Introduction: Congenital nephrotic syndrome (CNS) is a rare disorder marked by early-onset massive proteinuria. In its hereditary form, CNS results from mutations in genes that affect podocyte function and glomerular slit diaphragm integrity. One such gene is CRB2 (Crumbs Cell Polarity Complex Component 2), which encodes a protein involved in cellular processes during embryonic development. Mutations in CRB2 have been linked to focal segmental glomerulosclerosis type 9 (FSGS9) and ventriculomegaly with cystic kidney disease. Despite its clinical relevance, the full spectrum of CRB2-related disorders is poorly understood, with few case reports.

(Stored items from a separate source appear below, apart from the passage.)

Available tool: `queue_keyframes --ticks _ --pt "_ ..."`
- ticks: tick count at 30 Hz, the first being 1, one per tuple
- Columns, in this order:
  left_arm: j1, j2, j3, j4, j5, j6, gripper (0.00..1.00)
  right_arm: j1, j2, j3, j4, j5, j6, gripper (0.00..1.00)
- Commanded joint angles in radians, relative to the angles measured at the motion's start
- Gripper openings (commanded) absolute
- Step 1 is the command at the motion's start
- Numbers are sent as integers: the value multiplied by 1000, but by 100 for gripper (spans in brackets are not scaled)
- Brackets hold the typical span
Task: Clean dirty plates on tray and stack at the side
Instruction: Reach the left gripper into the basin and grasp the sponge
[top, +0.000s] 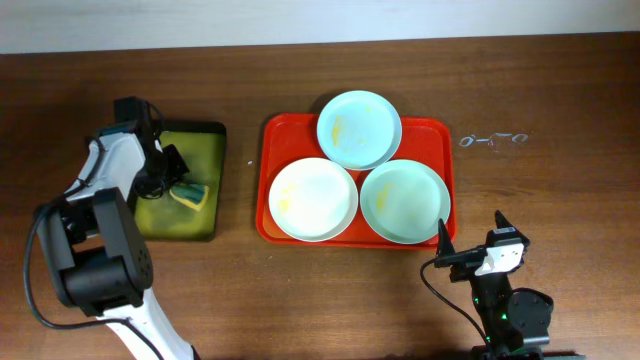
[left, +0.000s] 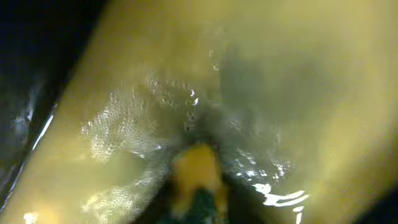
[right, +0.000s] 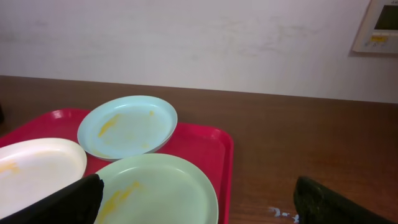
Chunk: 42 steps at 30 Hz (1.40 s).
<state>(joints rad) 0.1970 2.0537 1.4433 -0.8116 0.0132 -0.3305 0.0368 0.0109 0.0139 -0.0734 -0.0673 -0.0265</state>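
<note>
The red tray (top: 434, 135) lies mid-table with three plates on it: a pale blue one (top: 360, 128) at the back, a white one (top: 312, 198) front left, and a pale green one (top: 404, 202) front right, all with yellow smears. My right gripper (top: 472, 236) is open and empty, just off the tray's front right corner. The right wrist view shows it (right: 199, 208) over the near edge of the green plate (right: 161, 186), with the blue plate (right: 127, 127), white plate (right: 34, 171) and tray (right: 211, 140) beyond. My left gripper (top: 172, 172) is down in the black tray, shut on a yellow-green sponge (left: 196, 177).
The black tray (top: 212, 130) holds foamy yellow-green liquid (left: 124, 124) and stands at the left. Small white marks (top: 492, 140) lie on the wood table right of the red tray. A wall runs along the table's far edge.
</note>
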Motion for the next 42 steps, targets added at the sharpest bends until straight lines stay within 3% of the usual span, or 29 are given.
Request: queue_keyframes --ticks 1,9,10,12,15,16,17,18,19,20,24,26,30,31,33,34,36,37,38,39,40,41,42 --pt "4 11 60 -76 103 2 99 7 -7 -8 -1 12 5 98" --pt "2 11 -4 -97 157 -66 99 7 -7 -8 -1 13 5 98" --pt "2 11 -31 -69 156 -66 92 7 -7 -8 -1 12 5 98" --pt "2 11 -67 -28 155 -66 66 7 -7 -8 -1 13 5 98" --pt "2 11 -87 2 151 -89 13 7 -7 -8 -2 12 5 98" --pt "2 11 -87 4 128 -89 3 7 -7 -8 -1 12 5 98" --pt "4 11 -87 3 90 -88 0 7 -7 -8 -2 12 5 98" --pt "8 11 -85 -2 59 -87 9 7 -7 -8 -2 12 5 98" --pt "14 11 -74 -23 58 -87 28 7 -7 -8 -1 13 5 98" --pt "21 11 -51 -60 62 -87 99 7 -7 -8 -1 13 5 99" --pt "21 11 -4 -141 222 -88 99 7 -7 -8 -1 12 5 98" --pt "1 11 -6 -145 235 -88 100 7 -7 -8 -2 12 5 98" --pt "-51 11 -15 -145 234 -88 88 7 -7 -8 -1 13 5 98" --pt "-59 11 -16 -144 232 -88 79 7 -7 -8 -2 13 5 98" --pt "-63 11 -16 -144 181 -88 42 7 -7 -8 -2 13 5 98" --pt "-63 11 -16 -144 159 -88 29 7 -7 -8 -2 13 5 98" --pt "-63 11 -16 -142 137 -88 15 7 -7 -8 -2 13 5 98" --pt "-63 11 -16 -140 106 -88 3 7 -7 -8 -2 13 5 98" --pt "-62 11 -16 -140 61 -88 0 7 -7 -8 -1 13 5 98" --pt "-60 11 -16 -140 8 -88 0 7 -7 -8 -1 13 5 98" --pt "-56 11 -15 -140 -18 -88 14 7 -7 -8 -1 12 5 98" --pt "-55 11 -15 -135 -37 -88 66 7 -7 -8 -1 12 5 98" --pt "-47 11 -14 -121 -36 -88 99 7 -7 -8 -2 13 5 98"
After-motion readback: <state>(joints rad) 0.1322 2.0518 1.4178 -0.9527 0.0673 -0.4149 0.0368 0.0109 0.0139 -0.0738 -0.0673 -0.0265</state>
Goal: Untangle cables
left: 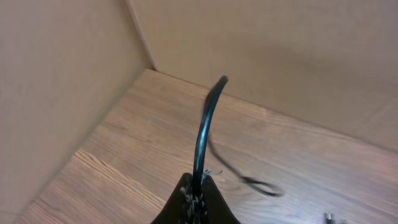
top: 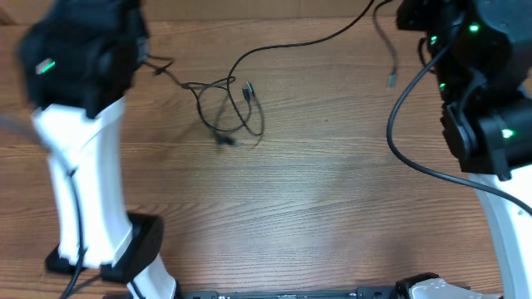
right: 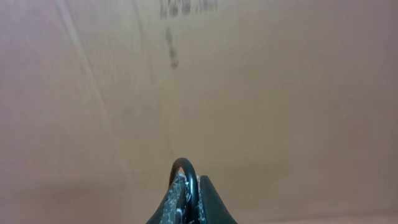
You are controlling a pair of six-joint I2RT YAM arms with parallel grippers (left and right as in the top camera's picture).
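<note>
The thin black cables (top: 230, 110) lie as a loose tangle of loops on the wooden table, with a small plug end (top: 248, 88) inside it. One strand runs left toward my left arm (top: 83, 50), another runs up and right (top: 332, 35) toward my right arm (top: 474, 50). A loose end with a silvery plug (top: 389, 80) hangs by the right arm. My left gripper (left: 198, 186) is shut on a black cable (left: 202, 130), which arcs up from the jaws. My right gripper (right: 189, 184) is shut on a cable loop (right: 185, 164), held high.
Brown cardboard walls (left: 56, 93) close off the table's back and left sides, and one fills the right wrist view (right: 249, 93). A thicker black robot cable (top: 399, 137) curves across the table by the right arm. The left arm's base (top: 125, 249) stands at the front left.
</note>
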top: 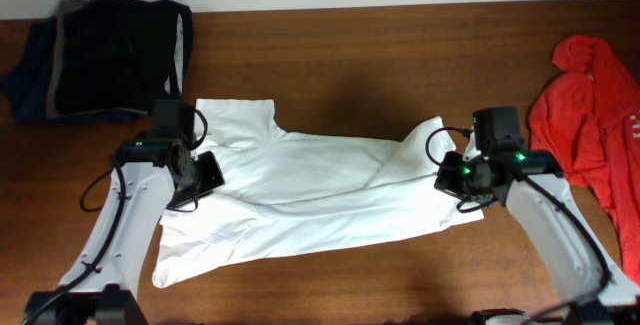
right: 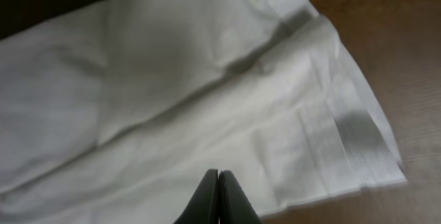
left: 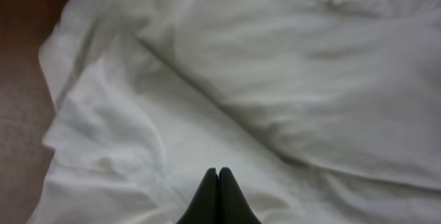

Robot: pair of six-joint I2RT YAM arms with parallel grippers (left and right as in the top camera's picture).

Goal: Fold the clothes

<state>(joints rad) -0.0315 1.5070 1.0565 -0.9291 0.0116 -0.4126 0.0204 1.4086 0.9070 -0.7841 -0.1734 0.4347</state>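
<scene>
The clothes, one white wrinkled shirt point(top: 320, 200), lie spread across the middle of the table, bunched and partly folded over. My left gripper point(top: 205, 177) hovers over the shirt's left part. In the left wrist view its gripper point(left: 218, 173) is shut, fingers pressed together with nothing between them, above creased white fabric point(left: 275, 79). My right gripper point(top: 458, 179) is over the shirt's right end. In the right wrist view that gripper point(right: 218, 174) is also shut and empty, above the shirt point(right: 207, 114) close to its hemmed edge point(right: 344, 134).
A folded stack of dark garments point(top: 100, 55) sits at the back left corner. A red garment point(top: 590, 115) lies at the right edge. Bare brown tabletop point(top: 350, 50) shows behind and in front of the shirt.
</scene>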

We describe two monozygotic female twins with a rare CRB2 homozygous mutation, presenting a complex phenotype with severe post-transplant complications.
Methods: The twins were referred to our pediatric nephrology clinic during the neonatal period for cystic kidney disease suspected prenatally and were later diagnosed with full-blown congenital nephrotic syndrome. Initial genetic testing using the TruSite One clinical exome sequencing panel yielded negative results, but a subsequent re-analysis with whole exome sequencing identified a homozygous likely pathogenic variant in CRB2, which was confirmed through familial segregation analysis. Both twins received comprehensive care in our pediatric nephrology institute, with all complications systematically assessed and addressed.

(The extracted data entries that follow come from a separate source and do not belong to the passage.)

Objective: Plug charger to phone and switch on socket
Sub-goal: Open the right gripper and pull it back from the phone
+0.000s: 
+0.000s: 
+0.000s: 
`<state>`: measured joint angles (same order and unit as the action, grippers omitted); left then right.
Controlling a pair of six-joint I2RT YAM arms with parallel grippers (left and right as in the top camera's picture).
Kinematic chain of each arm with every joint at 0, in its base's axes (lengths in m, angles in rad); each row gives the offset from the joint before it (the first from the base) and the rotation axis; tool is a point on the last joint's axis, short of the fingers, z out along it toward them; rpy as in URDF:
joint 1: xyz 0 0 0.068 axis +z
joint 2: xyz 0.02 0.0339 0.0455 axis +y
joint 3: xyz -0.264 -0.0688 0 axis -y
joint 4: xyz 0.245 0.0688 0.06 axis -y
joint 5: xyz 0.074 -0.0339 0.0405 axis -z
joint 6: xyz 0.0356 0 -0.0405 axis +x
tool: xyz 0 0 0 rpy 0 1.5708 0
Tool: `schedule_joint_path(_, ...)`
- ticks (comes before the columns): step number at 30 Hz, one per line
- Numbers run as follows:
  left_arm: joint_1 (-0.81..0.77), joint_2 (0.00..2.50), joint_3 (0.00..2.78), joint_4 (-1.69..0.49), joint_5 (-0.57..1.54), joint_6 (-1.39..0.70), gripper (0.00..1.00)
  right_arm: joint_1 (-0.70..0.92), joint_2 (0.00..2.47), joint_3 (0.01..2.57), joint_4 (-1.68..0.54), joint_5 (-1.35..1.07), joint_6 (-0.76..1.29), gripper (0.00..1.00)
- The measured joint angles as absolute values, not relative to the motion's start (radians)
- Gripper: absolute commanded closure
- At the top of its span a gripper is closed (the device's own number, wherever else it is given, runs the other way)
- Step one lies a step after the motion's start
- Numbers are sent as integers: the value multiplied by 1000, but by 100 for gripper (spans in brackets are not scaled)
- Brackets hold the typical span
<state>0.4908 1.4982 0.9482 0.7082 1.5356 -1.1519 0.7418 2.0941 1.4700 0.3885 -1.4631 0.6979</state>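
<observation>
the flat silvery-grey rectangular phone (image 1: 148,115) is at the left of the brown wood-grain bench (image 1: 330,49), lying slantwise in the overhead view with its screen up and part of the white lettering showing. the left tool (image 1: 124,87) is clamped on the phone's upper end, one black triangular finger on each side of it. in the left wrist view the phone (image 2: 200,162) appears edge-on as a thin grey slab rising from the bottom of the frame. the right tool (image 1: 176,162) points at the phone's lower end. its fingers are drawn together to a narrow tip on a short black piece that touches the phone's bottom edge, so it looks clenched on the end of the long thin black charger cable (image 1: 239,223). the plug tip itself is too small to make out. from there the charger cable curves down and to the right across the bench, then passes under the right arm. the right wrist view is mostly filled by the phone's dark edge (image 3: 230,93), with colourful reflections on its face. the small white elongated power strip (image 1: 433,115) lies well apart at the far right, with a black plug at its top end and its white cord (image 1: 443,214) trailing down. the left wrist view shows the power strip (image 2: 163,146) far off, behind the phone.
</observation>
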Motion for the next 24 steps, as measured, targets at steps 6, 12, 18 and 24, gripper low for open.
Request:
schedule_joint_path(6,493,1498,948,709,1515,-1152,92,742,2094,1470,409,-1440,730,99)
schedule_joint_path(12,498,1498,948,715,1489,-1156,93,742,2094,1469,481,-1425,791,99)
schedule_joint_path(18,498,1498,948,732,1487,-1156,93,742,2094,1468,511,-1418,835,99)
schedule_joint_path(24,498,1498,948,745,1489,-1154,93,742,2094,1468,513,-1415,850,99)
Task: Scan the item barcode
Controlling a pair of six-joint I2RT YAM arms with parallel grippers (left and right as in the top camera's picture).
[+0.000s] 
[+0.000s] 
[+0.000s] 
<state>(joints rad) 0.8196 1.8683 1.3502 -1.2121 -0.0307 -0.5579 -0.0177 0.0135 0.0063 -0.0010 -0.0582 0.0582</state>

Results: Both twins developed early-onset nephrotic syndrome, requiring frequent albumin infusions and supportive care. Associated findings included ventriculomegaly, cerebral grey matter heterotopia, cardiac involvement, and developmental delay. They both progressed to end-stage kidney disease (ESKD), with hemodialysis starting at 2.8 and 3.5 years. Post-transplant complications were challenging, with the first twin unfortunately succumbing to extensive fungal infection during the peri-transplant period. The second twin had an initially uneventful peri-transplant course but later developed multiple immune dysregulation-related, including post-transplant lymphoproliferative disorder (PTLD), immune thrombocytopenic purpura (ITP), pseudo tumor cerebri, multiple viremias, proximal tubulopathy, and de novo donor-specific antibodies (DSA).

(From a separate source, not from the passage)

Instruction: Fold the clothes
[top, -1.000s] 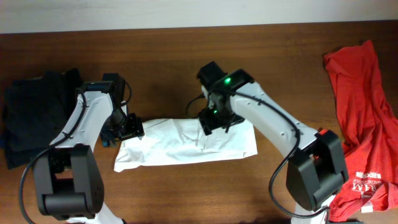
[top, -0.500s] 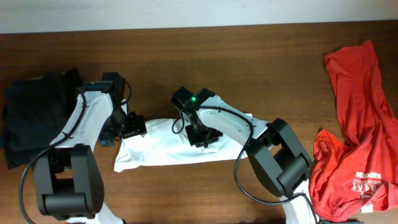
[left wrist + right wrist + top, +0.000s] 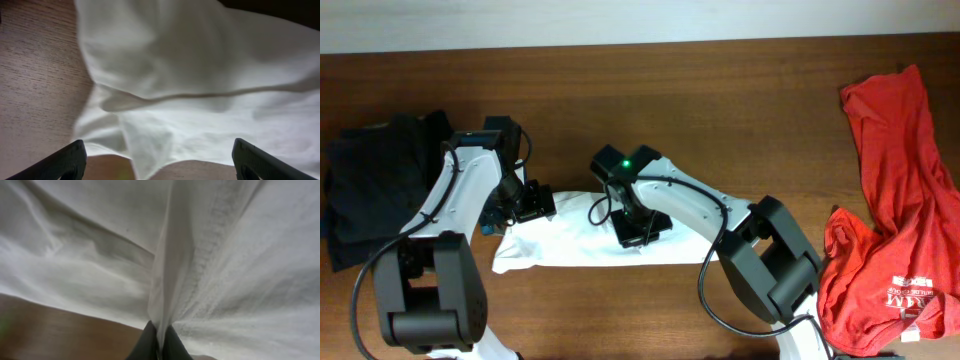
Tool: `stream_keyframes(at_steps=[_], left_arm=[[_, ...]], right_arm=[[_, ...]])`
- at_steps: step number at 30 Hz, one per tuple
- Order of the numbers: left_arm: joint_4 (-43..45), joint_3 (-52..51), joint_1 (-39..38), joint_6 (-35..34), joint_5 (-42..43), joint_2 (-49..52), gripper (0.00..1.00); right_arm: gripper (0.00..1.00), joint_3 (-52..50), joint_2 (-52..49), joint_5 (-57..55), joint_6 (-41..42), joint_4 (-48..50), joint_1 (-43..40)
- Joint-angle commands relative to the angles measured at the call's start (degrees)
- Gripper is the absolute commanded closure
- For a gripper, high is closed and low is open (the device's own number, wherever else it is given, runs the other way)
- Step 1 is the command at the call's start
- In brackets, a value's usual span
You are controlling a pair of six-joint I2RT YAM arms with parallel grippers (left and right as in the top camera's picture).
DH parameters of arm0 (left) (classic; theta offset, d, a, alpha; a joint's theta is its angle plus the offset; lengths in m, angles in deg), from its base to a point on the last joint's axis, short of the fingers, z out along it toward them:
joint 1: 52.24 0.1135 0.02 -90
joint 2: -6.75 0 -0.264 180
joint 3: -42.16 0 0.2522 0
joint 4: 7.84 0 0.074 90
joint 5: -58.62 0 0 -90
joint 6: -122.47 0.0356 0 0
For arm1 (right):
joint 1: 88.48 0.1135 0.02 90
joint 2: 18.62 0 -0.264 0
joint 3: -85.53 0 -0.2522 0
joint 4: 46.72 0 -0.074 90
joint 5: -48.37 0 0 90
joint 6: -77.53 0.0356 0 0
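Note:
A white garment (image 3: 565, 238) lies crumpled in a long band on the wooden table (image 3: 740, 110), at the centre. My right gripper (image 3: 638, 232) sits on its middle. In the right wrist view the gripper (image 3: 160, 337) is shut on a raised pleat of the white fabric (image 3: 235, 255). My left gripper (image 3: 525, 205) hovers at the garment's left end. Seen from the left wrist, its dark fingertips (image 3: 70, 159) stand wide apart, and the gripper (image 3: 157, 152) is open over the cloth's wrinkled edge (image 3: 200, 75), holding nothing.
A heap of black clothes (image 3: 375, 185) lies at the table's left edge. A red shirt (image 3: 890, 170) sprawls along the right side, down to the front corner. Both arm bases stand at the near edge.
My right gripper slid left across the white garment and shut on a fold, pulling the cloth's right part leftwards. The left gripper opened a little wider and stayed in place.

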Motion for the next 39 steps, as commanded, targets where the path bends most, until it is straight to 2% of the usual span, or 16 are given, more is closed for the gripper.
stream_keyframes(at_steps=[1,4,6,8,11,16,19,21,23,25,26,27,31,33,35,39], left_arm=[[0.1,-0.3,0.0,0.3,0.4,-1.6,0.07],[0.0,-0.3,0.1,0.3,-0.1,-1.6,0.06],[0.0,-0.3,0.1,0.3,-5.5,-1.6,0.06],[1.3,-0.3,0.1,0.3,-12.4,-1.6,0.03],[3.4,-0.5,0.1,2.2,-13.1,-1.4,0.03],[8.4,-5.6,0.5,2.2,-15.7,0.7,0.03],[13.7,-8.7,1.6,1.8,-11.9,1.4,0.04],[16.9,-10.8,1.6,2.3,-9.2,2.6,0.09],[21.0,-13.4,1.6,4.2,-2.6,4.7,0.09],[21.6,-14.3,1.6,4.4,-1.4,5.4,0.11],[21.6,-14.4,1.6,4.4,0.1,5.4,0.26],[21.8,-14.4,1.6,4.4,1.6,5.4,0.35],[22.9,-14.4,1.5,4.4,4.1,5.4,0.46],[23.1,-14.4,1.5,4.4,4.1,5.4,0.67],[24.3,-14.4,1.5,4.4,4.1,5.4,0.96],[21.3,-10.5,2.6,5.5,2.3,5.2,1.00]], right_arm=[[0.44,0.9,1.3,1.3,-2.6,-0.1,1.0],[0.41,2.6,4.1,-8.6,0.3,-7.6,-2.1],[0.39,3.0,11.1,-12.8,0.7,-9.6,-5.7],[0.34,3.0,17.2,-12.9,0.7,-12.1,-11.2],[0.33,2.2,18.6,-12.9,0.0,-15.8,-17.2],[0.32,0.5,18.6,-13.0,0.0,-15.9,-17.8],[0.32,0.5,18.6,-12.9,0.0,-16.2,-17.8],[0.32,0.5,18.6,-12.9,0.1,-16.9,-17.8],[0.32,0.5,18.6,-12.9,0.1,-17.1,-17.8],[0.32,0.5,18.6,-12.9,0.1,-17.5,-17.8],[0.32,0.5,18.6,-12.9,0.1,-17.6,-17.8],[0.32,0.5,18.6,-12.9,0.0,-17.6,-17.8],[0.32,0.5,18.6,-13.6,0.0,-17.8,-17.9],[0.32,0.5,18.6,-17.4,0.0,-19.0,-17.9],[0.30,0.5,18.6,-19.1,0.0,-19.4,-19.1],[0.30,0.5,18.6,-19.1,-3.3,-19.4,-27.9]])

Conclusions: This report highlights the phenotype of two monozygotic twins with a CRB2 homozygous mutation, characterized by early-onset nephrotic syndrome, multi-system involvement, and a challenging post-transplant course. Our findings expand the phenotypic spectrum of CRB2-related disease and underscore the complexity of managing such cases. Additionally, this report demonstrates the evolving nature of genetic testing and the potential for novel findings through timely re-analysis. The underlying mechanism linking CRB2 disruption to the phenotype remains to be determined.